Question

Determine the greatest weight of the log that can be pushed up the incline. The coefficient of static friction between the log and the ground is μs = 0.50, and between the rear wheels of the tractor and the ground μ′s = 0.65. The front wheels are free to roll. Assume the engine can develop enough torque to cause the rear wheels to slip.

Answer 1

The greatest weight of the log that can be pushed up the surface is:

WL = 609.26 lb

Step-by-step explanation:

Given:-

- The weight of the tractor, W = 8000 lb

- Coefficient of static friction between log and ground, us = 0.50

- Coefficient of static friction between wheel and ground, u's = 0.65

Solution:-

- Use the given figure, and make a free body diagram of the tractor marking 5 forces acting on the Tractor.

Force1 : The weight "W" f the tractor directed vertically down from its Center of gravity.

Force 2: The contact force (Na) at the rear wheel-road contact normal to inclined surface.

Force 3: The contact force (Nb) at the front wheel-road contact normal to inclined surface.

Force 4: The friction force (Fa) at the rear wheel-road contact parallel to inclined surface directed uphill ( against the tipping motion). = u's*Na

Force 5: The reaction force (P) exerted on the tractor's claw

Note: The friction for for front wheel is not applicable under the assumption that front wheels are free to roll.

- See the attachment for the complete FBD for the tractor.

Tractor:

• Take moments about point B front wheel-road contact to follow equilibrium conditions.

W*cos(10)*(3) + W*sin(10)*(2.5) + P*(1.25) - Na*(10) = 0

8000*cos(10)*(3) + 8000*sin(10)*(2.5) + P*(1.25) - Na*(10) = 0

Na - P*0.125 = 2710.8 .... Eq 1

• The sum of forces along the inclined surface = 0

u's*Na - W*sin(10) - P = 0

0.65*Na - 8000*sin(10) - P = 0

0.65*Na - P = 1389.2 ..... Eq2

• Solve Eq1 and Eq2 simultaneously:

P = 405.79 lb

Na = 2761.52 lb

- Use the given figure, and make a free body diagram of the log marking 4 forces acting on the log.

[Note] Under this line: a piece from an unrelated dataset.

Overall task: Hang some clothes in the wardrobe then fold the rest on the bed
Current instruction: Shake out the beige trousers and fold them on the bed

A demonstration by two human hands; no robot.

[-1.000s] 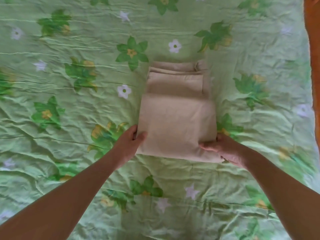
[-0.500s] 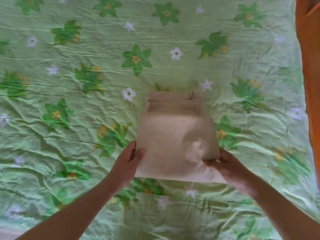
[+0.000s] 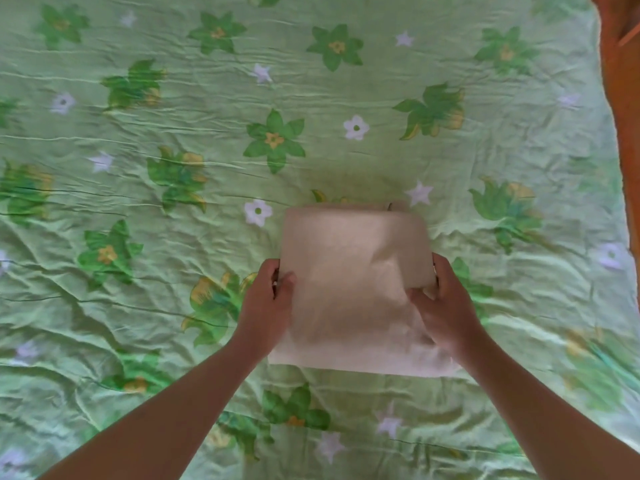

Force1 : The weight "WL" of the log directed vertically down from its Center of gravity.

Force 2: The contact force (Nc) at the log-road contact normal to inclined surface.

Force 3: The friction force (Fc) at the log-road contact parallel to inclined surface directed downhill ( against the upward push motion). = us*Nc

Force 4: The reaction force (P) exerted on the log by the tractor claw

- See the attachment for the complete FBD for the Log.

Log:

• The sum of forces normal the inclined surface = 0

Nc - WL*cos(10) = 0 .... Eq 1

• The sum of forces along the inclined surface = 0

405.79 - WL*sin(10) - 0.5 Nc = 0

WL*sin(10) + 0.5Nc = 405.79 ..... Eq2

• Solve Eq1 and Eq2 simultaneously:

WL = 609.26 lb

Nc = 600 lb